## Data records
-- Opening Marker --

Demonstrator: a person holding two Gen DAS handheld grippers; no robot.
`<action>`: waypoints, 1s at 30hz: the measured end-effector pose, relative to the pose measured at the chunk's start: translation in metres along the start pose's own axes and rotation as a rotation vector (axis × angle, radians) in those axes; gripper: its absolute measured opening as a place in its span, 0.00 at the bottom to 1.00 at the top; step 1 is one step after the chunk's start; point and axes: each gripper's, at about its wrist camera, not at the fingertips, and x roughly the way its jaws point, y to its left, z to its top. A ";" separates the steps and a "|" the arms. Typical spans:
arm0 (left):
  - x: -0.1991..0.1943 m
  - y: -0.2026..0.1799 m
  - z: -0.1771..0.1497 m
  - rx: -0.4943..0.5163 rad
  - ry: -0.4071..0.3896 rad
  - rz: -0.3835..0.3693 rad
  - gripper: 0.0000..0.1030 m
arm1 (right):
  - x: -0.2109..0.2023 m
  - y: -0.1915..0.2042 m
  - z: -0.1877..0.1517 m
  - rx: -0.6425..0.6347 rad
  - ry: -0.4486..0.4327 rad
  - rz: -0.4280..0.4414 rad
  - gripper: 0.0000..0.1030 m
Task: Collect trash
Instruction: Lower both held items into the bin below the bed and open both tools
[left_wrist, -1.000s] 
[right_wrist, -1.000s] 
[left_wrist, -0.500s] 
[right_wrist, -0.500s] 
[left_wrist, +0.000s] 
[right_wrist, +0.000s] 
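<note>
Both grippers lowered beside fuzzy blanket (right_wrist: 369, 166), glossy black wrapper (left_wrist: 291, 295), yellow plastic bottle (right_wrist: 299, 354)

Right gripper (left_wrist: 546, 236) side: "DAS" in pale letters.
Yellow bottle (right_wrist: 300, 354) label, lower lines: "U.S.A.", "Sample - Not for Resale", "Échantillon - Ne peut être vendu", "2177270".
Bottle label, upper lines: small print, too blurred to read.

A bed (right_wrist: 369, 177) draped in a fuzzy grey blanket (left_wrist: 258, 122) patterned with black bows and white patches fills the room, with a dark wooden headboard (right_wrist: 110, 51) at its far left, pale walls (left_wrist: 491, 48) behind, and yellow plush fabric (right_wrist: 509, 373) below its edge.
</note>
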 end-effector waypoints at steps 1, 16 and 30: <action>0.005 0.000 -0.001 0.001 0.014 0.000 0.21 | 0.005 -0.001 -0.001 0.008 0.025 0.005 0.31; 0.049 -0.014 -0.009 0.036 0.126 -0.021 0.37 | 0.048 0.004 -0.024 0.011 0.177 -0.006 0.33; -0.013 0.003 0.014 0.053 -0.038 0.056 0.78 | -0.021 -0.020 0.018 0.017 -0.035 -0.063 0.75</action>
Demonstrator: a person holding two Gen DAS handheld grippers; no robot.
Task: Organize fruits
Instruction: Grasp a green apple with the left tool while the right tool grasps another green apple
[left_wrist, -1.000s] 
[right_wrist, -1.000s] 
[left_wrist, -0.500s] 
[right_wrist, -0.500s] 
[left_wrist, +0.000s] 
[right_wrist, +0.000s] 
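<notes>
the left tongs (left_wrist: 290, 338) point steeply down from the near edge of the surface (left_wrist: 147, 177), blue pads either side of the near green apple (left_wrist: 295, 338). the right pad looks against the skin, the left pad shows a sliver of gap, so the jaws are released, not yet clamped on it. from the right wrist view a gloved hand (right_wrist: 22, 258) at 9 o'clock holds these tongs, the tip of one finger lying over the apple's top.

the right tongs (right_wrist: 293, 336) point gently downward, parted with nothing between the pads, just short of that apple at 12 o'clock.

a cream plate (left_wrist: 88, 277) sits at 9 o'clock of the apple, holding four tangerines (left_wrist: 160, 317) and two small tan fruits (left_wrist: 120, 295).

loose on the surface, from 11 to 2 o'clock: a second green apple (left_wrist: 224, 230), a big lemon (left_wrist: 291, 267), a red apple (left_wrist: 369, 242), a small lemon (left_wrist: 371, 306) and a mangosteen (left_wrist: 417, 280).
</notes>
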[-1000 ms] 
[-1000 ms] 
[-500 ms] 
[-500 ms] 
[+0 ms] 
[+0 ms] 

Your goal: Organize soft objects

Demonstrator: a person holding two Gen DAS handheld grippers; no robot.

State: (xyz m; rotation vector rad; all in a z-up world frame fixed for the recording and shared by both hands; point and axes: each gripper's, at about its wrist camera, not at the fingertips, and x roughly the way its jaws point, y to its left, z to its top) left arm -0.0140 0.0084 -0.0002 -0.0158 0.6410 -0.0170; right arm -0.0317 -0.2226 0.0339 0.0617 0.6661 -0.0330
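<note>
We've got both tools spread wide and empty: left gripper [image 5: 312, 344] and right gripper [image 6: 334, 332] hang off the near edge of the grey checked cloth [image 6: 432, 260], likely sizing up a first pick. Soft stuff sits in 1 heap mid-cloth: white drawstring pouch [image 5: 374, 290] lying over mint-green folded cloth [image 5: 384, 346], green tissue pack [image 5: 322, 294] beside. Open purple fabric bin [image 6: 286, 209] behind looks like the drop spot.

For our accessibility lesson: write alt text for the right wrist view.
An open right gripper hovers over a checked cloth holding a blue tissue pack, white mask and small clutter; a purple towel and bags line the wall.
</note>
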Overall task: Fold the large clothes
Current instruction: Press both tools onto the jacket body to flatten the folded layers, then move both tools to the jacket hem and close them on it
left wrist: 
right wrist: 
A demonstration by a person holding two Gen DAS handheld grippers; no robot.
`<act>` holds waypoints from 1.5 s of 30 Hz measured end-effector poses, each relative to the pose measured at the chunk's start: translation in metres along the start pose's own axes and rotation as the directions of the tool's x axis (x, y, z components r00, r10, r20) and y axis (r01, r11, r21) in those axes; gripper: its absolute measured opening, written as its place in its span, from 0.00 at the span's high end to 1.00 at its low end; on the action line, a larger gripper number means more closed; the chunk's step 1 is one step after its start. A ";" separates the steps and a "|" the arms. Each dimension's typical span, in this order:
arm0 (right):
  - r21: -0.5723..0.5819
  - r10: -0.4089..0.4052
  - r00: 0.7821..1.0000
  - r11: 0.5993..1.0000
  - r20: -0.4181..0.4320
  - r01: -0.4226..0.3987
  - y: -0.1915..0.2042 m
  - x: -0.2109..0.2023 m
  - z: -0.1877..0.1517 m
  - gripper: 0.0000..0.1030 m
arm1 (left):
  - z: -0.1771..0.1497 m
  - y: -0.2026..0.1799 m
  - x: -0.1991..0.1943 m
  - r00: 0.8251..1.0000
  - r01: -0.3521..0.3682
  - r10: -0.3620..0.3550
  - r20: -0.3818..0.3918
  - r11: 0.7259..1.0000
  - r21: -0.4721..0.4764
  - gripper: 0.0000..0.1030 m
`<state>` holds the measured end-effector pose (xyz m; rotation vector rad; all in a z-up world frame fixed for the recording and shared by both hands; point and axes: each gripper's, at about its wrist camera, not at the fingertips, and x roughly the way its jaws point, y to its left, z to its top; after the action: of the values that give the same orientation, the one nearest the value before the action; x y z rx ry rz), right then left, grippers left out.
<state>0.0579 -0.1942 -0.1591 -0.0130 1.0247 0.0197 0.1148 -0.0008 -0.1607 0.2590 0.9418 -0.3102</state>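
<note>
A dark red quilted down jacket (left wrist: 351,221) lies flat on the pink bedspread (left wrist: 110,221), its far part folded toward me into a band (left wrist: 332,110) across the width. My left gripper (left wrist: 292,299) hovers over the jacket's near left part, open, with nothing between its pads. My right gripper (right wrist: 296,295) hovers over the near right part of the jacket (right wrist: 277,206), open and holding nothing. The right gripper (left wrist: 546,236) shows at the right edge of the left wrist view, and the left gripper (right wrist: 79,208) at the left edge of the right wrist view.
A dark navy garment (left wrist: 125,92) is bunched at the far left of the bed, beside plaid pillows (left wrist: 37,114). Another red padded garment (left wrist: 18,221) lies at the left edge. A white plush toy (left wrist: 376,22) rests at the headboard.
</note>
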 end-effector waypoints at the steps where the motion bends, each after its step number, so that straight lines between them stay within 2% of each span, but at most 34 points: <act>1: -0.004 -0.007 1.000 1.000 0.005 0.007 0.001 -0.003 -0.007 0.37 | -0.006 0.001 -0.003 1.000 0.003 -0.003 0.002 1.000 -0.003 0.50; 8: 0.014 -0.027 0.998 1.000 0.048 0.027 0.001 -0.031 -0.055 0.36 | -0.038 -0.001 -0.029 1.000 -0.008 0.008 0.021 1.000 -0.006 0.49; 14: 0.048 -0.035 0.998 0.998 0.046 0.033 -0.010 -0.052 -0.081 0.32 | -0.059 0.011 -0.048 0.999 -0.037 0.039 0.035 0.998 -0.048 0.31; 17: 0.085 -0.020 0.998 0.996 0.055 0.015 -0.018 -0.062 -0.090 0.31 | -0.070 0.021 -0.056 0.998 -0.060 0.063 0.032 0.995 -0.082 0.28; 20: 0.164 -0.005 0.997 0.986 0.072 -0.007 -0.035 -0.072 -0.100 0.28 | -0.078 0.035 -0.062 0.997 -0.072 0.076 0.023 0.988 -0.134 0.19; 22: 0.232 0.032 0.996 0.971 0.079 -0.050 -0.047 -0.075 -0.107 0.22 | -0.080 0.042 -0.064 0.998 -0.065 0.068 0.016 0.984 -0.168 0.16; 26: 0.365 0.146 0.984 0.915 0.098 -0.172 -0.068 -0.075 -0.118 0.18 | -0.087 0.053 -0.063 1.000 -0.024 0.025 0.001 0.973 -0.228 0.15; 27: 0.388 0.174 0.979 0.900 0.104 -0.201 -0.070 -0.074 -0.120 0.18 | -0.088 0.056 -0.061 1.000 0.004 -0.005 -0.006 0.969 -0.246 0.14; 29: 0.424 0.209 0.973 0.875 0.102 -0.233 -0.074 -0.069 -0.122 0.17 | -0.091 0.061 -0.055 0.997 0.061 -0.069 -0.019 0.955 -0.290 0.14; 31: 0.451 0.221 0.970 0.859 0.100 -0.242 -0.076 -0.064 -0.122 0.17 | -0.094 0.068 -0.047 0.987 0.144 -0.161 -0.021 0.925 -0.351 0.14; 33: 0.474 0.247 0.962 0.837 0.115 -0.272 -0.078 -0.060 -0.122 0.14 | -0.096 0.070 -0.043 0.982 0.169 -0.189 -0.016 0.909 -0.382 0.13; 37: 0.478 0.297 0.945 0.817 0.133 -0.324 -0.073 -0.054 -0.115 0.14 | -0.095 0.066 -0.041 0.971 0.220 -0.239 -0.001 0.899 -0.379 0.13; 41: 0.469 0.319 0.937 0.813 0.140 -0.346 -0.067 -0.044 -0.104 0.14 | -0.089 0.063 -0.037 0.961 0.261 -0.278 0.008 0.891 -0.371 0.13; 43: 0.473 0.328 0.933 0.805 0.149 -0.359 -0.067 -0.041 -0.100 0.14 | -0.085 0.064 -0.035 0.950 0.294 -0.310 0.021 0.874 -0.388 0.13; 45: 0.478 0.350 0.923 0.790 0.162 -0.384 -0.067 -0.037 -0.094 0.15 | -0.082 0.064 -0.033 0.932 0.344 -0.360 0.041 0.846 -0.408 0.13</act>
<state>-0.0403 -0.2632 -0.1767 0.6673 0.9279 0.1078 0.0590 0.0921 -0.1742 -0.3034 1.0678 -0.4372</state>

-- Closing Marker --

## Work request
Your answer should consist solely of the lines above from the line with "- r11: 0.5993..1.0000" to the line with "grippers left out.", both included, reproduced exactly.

## Exercise response
  - r11: 0.5993..1.0000
  - r20: -0.4181..0.4320
  - r01: -0.4226..0.3987
  - y: -0.1915..0.2042 m
  - x: -0.2109..0.2023 m
  - z: -0.1877..0.1517 m
  - gripper: 0.0000..0.1030 m
arm1 (left):
  - z: -0.1771..0.1497 m
  - y: -0.2026..0.1799 m
  - x: -0.1991..0.1943 m
  - r00: 0.8251..1.0000
  - r01: -0.3521..0.3682
  - r10: -0.3620..0.3550
  - r20: -0.3818..0.3918
  - r11: 0.7259..1.0000
  - r21: -0.4721..0.4764
  - gripper: 0.0000..0.1030 m
`<state>` holds the measured end-effector pose (xyz m; rotation vector rad; all in a z-up world frame fixed for the recording and shared by both hands; point and axes: each gripper's, at about its wrist camera, not at the fingertips, and x roughly the way its jaws point, y to its left, z to its top; after the action: of the values that give the same orientation, the one nearest the value before the action; x y z rx ry rz), right then left, grippers left out.

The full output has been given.